There’s one voice message from her that I accidentally saved on my phone, and I heard it again just two nights ago. The sound of her soft, feminine voice made my heart race. If I could, I would place my hands gently on her face and kiss her lips, just once, to feel the warmth of her presence.
Even though she is far away, the thought of her still stirs something deep within me. Last weekend, as I lay in bed on a warm night with the window open and the fan blowing, I imagined her beside me, her arm draped over me, her face resting on my shoulder. I envisioned gently caressing her arms, my fingers moving from her shoulders to her elbows and back. I imagined softly touching her face, my thumb brushing over her cheek, maybe even teasing her with a playful bite.

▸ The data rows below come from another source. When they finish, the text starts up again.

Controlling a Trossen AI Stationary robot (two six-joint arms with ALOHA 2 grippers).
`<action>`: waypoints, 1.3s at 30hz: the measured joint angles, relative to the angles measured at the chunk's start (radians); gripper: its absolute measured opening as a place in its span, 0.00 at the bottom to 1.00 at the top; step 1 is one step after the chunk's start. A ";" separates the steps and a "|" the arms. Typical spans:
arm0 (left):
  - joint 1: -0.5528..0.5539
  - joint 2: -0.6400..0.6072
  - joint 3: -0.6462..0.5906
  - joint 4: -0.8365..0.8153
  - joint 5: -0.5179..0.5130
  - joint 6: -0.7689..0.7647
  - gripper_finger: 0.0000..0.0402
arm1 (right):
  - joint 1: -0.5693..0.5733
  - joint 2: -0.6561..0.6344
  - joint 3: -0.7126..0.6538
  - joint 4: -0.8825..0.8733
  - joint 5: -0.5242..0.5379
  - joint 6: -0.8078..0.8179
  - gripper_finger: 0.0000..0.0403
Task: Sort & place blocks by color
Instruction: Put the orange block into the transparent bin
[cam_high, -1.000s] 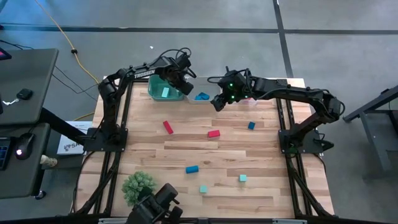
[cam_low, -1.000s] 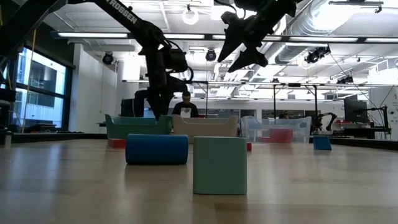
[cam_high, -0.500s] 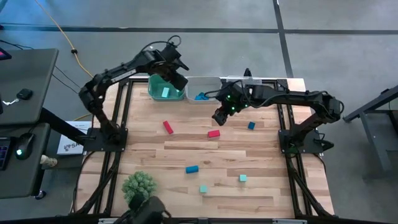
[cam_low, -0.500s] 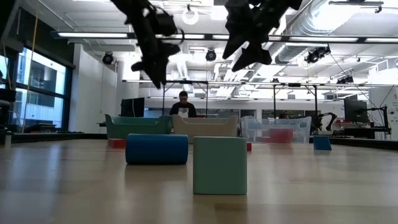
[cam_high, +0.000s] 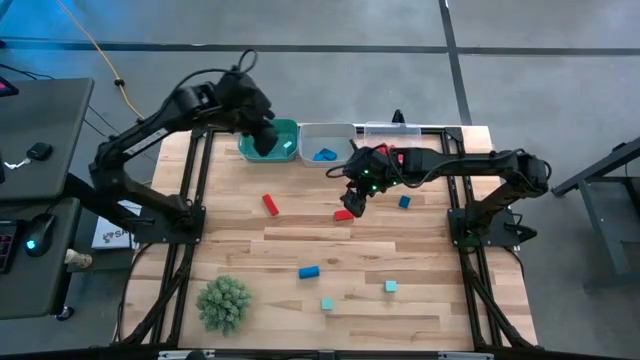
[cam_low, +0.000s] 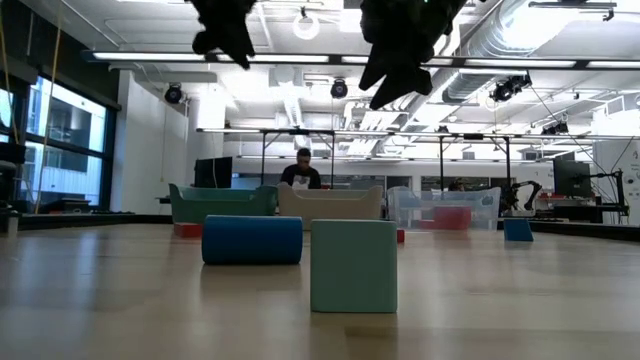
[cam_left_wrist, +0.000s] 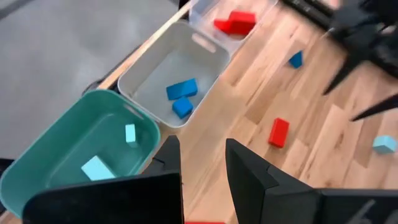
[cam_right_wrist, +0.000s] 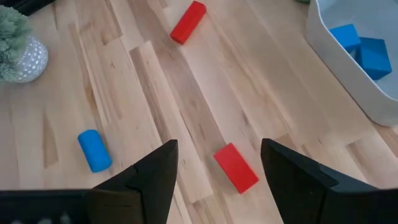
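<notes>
Two dark, slender, jointed robot arms with black cabling looped near their wrists. Right arm shows a small green light; each wrist ends in two flat black fingers.

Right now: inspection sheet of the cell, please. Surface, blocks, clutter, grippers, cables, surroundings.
Surface: wooden table, planks bare between items.
Job's things: teal bin holds teal blocks, white bin holds two blue blocks, clear bin holds red blocks. Loose: red bar, red block, blue cube, blue cylinder, two teal cubes.
Clutter: green plant ball at the near left.
Grippers: left gripper open, empty, over the teal bin; right gripper open, above the red block.
Cables: yellow cable on the floor, left of the table.
Surroundings: a person seated beyond the bins.
</notes>
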 joint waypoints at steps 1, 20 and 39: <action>-0.005 -0.015 0.000 0.000 0.000 0.000 0.13 | 0.000 0.004 -0.001 -0.006 -0.002 0.000 0.55; -0.023 -0.065 0.000 -0.002 -0.010 0.000 0.13 | 0.004 0.179 -0.002 -0.052 -0.032 -0.399 0.65; -0.023 -0.065 0.000 -0.002 -0.014 0.001 0.13 | 0.005 0.396 -0.002 -0.037 -0.031 -0.446 0.65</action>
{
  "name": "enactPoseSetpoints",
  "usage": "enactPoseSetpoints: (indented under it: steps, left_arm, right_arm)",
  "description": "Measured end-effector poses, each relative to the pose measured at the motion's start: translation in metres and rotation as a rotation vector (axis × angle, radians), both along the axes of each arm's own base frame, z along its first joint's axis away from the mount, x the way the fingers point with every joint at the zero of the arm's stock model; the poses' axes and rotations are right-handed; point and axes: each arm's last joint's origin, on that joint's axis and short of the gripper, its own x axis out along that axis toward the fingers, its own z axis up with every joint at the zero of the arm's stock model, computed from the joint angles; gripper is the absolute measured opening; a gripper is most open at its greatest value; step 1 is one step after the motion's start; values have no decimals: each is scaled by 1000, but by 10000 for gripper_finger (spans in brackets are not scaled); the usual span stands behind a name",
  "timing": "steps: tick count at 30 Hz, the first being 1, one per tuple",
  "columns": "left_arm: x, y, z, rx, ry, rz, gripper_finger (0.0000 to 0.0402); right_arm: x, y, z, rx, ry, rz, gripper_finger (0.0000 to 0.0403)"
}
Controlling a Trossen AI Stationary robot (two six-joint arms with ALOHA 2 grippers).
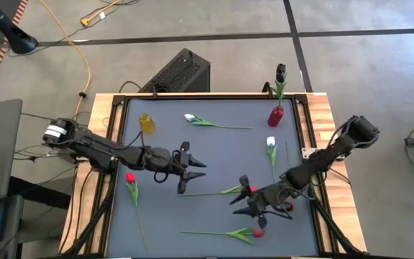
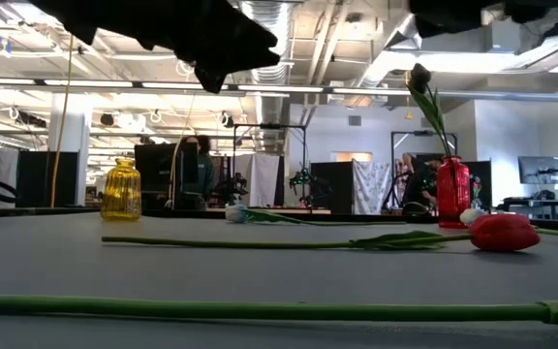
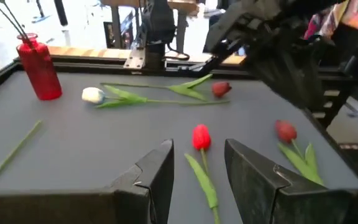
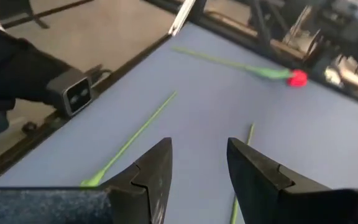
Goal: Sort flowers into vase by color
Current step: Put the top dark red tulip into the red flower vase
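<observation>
Several artificial tulips lie flat on the grey mat. A red tulip (image 1: 254,189) lies with its stem toward the left. Another red one (image 1: 257,232) is near the front edge, and a third (image 1: 130,177) is on the left side. Two white tulips (image 1: 190,117) (image 1: 270,142) lie farther back. A dark tulip (image 1: 280,72) stands in the red vase (image 1: 276,115); the yellow vase (image 1: 146,122) holds nothing. My left gripper (image 1: 192,173) hovers open at mid-table, with a red tulip (image 3: 201,137) ahead between its fingers. My right gripper (image 1: 239,198) is open above the mat (image 4: 197,146), beside the red tulip's head.
Wooden rails (image 1: 329,144) frame the mat. A further red bud (image 3: 221,89) lies under the right arm. Loose green stems (image 4: 135,134) cross the mat near the right gripper. A black box (image 1: 182,72) sits beyond the far edge. Bare mat lies between the vases.
</observation>
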Motion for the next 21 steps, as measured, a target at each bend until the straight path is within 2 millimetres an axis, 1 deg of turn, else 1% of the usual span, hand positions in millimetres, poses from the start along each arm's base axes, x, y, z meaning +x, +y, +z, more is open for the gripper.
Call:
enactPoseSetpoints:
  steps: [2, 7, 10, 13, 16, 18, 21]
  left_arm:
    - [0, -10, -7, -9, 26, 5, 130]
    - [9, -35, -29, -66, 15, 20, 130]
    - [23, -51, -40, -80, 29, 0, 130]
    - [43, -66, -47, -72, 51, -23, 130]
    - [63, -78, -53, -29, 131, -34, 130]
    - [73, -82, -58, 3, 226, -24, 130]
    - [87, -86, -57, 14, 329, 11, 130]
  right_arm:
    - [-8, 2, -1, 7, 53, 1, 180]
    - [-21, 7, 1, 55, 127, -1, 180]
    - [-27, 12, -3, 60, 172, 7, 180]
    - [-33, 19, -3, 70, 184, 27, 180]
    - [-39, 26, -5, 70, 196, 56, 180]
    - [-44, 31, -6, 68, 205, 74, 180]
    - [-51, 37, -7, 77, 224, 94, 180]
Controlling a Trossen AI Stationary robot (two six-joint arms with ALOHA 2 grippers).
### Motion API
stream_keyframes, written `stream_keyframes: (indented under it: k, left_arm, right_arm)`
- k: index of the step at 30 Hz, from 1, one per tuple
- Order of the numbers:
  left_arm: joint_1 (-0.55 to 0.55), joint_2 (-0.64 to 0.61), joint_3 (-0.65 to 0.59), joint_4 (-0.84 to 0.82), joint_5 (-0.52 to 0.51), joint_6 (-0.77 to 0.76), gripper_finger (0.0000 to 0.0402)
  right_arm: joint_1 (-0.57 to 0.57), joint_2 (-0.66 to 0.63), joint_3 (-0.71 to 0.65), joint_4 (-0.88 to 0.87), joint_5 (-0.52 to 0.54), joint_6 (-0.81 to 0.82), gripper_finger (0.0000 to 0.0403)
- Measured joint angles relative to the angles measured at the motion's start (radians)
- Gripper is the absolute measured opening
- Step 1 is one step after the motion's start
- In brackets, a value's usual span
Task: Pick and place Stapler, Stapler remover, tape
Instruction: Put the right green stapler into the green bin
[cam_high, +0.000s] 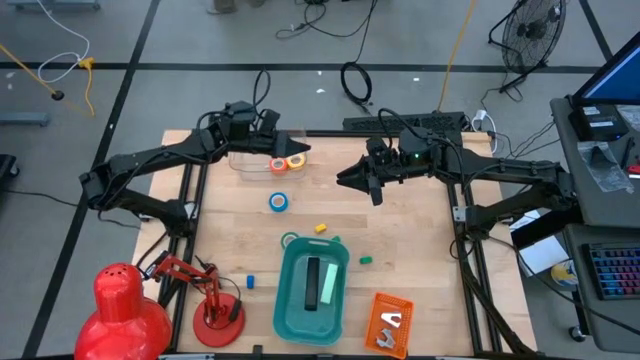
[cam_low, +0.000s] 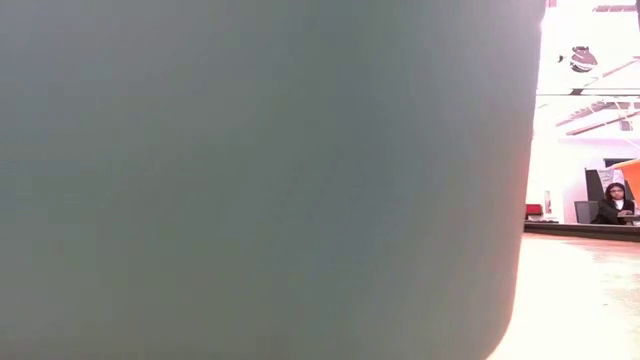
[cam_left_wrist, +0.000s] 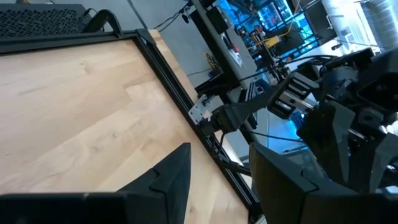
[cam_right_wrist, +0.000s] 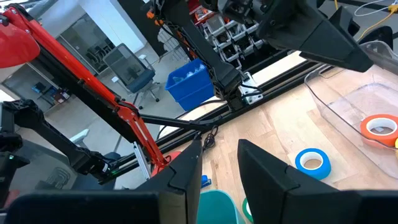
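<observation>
Looks like the tape step, with the blue roll next, judging by the layout. Orange tape (cam_high: 278, 165) and yellow tape (cam_high: 296, 159) sitting in the clear container (cam_high: 245, 162) at the far edge. Blue tape (cam_high: 278, 202) lying flat on the bare table (cam_high: 420, 230), just in front of that container. Green tape (cam_high: 289, 240) touching the far corner of the teal bin (cam_high: 282, 310), likely stapler (cam_high: 312, 283) inside the bin. Likely stapler remover (cam_high: 390, 322) in the orange tray (cam_high: 380, 300) near the front.

Left gripper (cam_high: 297, 150) over the container's right end, jaws apart, nothing between them. Right gripper (cam_high: 345, 178) hovering a little right of the blue roll, jaws partly apart, also empty.

Tips for the grab:
- Come straight down, one finger in the ring's hole and one outside.
- Spread the fingers a touch more first if pinching across the whole ring.
- Keep both arms from crowding at the container.
- Lift clear of the wall, then release low to avoid bouncing off the other rolls.
</observation>
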Motion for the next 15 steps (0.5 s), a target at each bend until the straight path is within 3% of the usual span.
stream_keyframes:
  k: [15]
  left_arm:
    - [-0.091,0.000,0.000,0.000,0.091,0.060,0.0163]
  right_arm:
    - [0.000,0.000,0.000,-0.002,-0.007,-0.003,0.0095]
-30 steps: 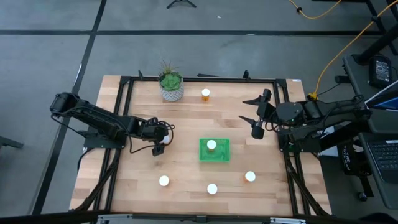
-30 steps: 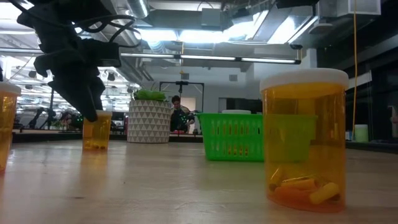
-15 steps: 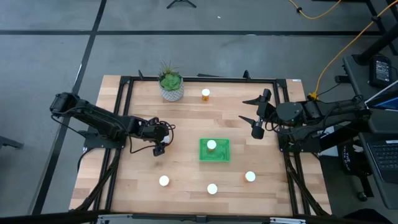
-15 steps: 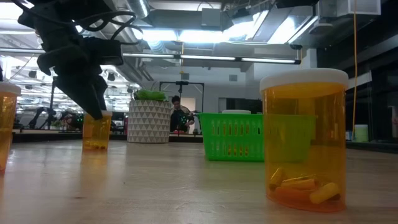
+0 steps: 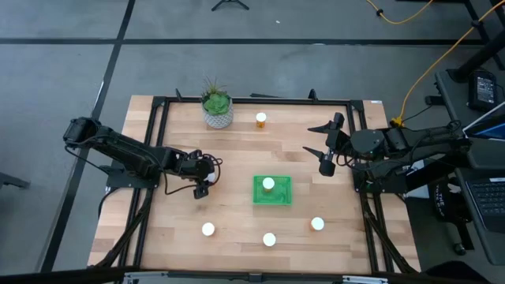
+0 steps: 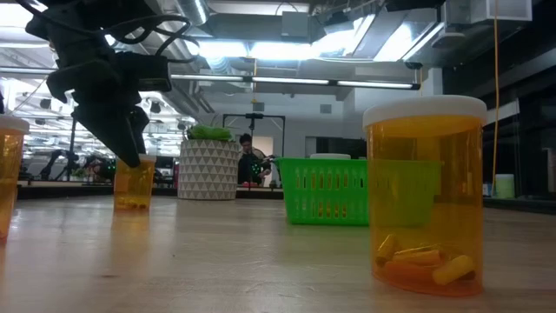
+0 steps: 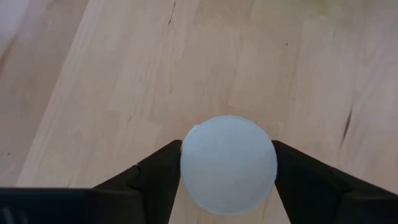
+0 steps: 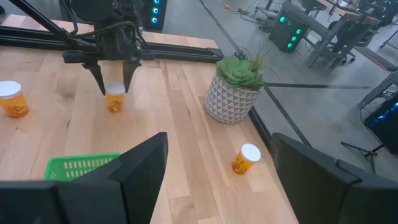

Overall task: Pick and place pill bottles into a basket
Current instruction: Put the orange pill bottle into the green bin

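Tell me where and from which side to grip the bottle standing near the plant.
Grip the bottle just under its white cap, coming straight down from above with a finger on each side. It stands upright on the table, apart from the plant, with open space around it. The open right gripper is the nearer one, in my judgement.

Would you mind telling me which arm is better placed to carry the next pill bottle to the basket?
Left. Its hand straddles a pill bottle near the green basket; the right hand hangs open, holding nothing.
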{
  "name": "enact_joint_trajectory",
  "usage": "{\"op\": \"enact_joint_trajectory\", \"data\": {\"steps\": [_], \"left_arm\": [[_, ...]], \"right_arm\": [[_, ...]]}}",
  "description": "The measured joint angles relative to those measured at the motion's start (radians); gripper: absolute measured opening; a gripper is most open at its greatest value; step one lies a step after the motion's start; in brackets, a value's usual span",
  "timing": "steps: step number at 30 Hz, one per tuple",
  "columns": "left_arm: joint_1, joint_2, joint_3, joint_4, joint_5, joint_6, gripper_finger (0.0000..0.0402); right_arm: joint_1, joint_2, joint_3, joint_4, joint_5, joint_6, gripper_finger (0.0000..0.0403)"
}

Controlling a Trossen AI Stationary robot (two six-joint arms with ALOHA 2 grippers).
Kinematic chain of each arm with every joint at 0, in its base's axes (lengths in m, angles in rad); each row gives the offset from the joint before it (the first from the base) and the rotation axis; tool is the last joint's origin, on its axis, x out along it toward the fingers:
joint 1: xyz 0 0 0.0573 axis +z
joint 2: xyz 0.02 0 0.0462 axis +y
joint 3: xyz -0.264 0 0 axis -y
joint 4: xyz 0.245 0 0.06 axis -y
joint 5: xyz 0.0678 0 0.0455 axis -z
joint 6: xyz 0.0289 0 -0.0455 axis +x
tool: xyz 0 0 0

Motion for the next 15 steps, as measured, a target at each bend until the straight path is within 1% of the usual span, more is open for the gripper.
{"op": "enact_joint_trajectory", "data": {"steps": [4,9,15], "left_arm": [[0.0,0.0,0.0,0.0,0.0,0.0,0.0222],[0.0,0.0,0.003,0.007,0.0,0.02,0.0222],[0.009,0.001,0.061,0.007,0.0,0.087,0.0223]], "right_arm": [[0.0,0.0,0.0,0.0,0.0,0.0,0.0287],[0.0,0.0,0.0,0.0,0.0,0.0,0.0287],[0.0,0.0,0.0,0.0,0.0,0.0,0.0287]]}}
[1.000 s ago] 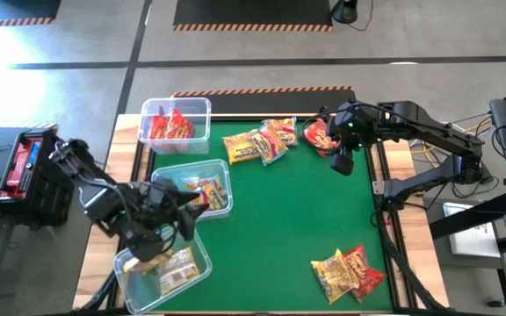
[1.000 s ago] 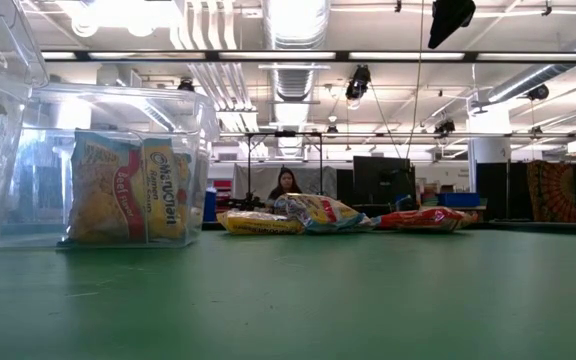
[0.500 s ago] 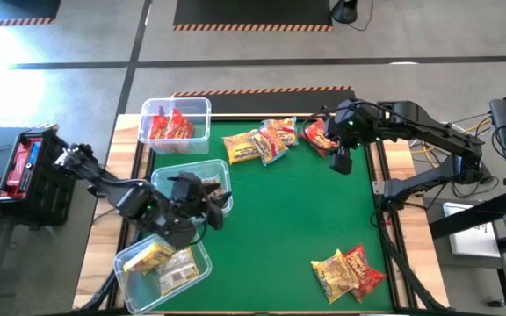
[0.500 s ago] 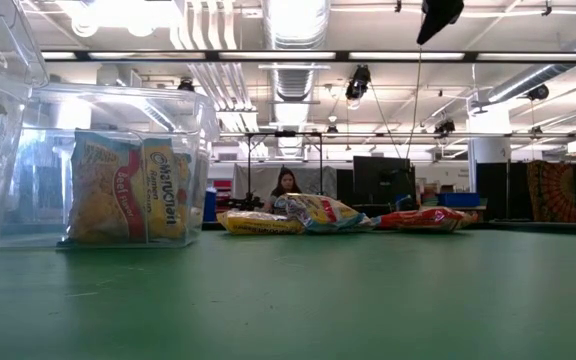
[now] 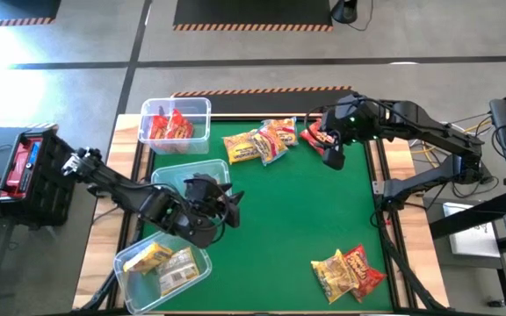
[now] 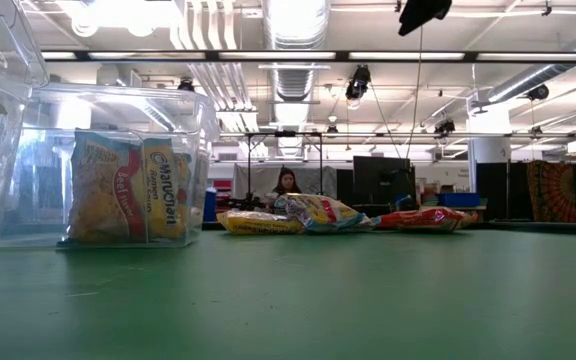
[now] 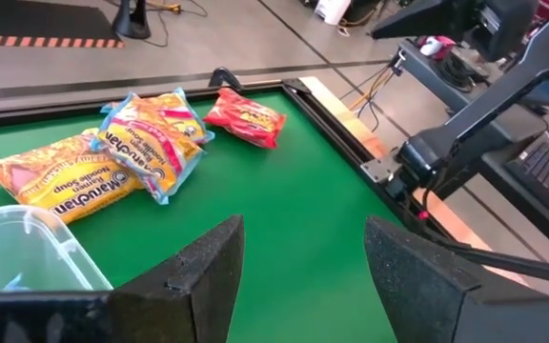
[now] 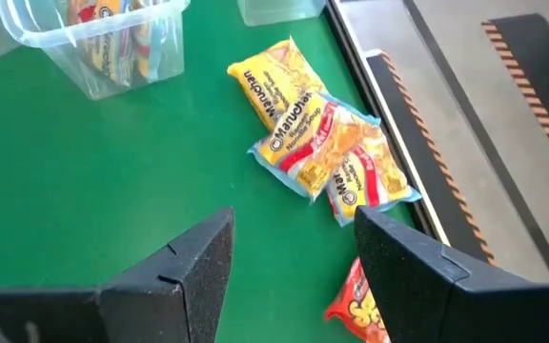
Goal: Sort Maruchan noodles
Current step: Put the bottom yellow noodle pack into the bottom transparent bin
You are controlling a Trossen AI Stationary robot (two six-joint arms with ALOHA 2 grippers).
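1. Noodles (image 5: 262,143) lie on your green table (image 5: 297,219), some in bins (image 5: 176,123).
2. Your left claw (image 5: 228,206) is wide, holding nothing.
3. Your right claw (image 5: 334,156) is wide, empty, above a red packet (image 5: 314,136).

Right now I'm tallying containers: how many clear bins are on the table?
3, along the table's left side: far bin, middle bin partly under the left arm, near bin.

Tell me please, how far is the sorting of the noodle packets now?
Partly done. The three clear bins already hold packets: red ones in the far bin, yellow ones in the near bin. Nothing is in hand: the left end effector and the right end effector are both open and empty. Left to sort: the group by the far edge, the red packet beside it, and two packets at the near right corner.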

I did fall in love with her, and I miss her deeply, more than I can express. But I knew it was truly over when, after her trip, her uncertainties became too much for us to ignore. I realized there was nothing I could do to help her in that moment. It became painfully clear when she last called me three weeks ago, using my shortened name for the first time as we said our goodbyes. That moment marked a shift.
What I truly want feels out of reach right now. Each day, I try to fill the void with activities that distract my mind, occupy my body, and dull the ache in my heart. We are still friends, still bound by the shared memories and the special moments we created. But despite the effort I put into this relationship, it lacks the force needed for us to move forward together.
I find myself wishing for something as simple as one last kiss, one more hug, one more chance to hear her voice. Yet, letting go feels impossible with these desires still lingering. She gave me perspective. She brought me heartache, but also gave me the kind of emotional love that changes you, even if it’s fleeting.
You will always have a place in my heart, even as the years go by.
Too bad it didn’t work out. You spoke about her so much I thought you two would have gotten married eventually.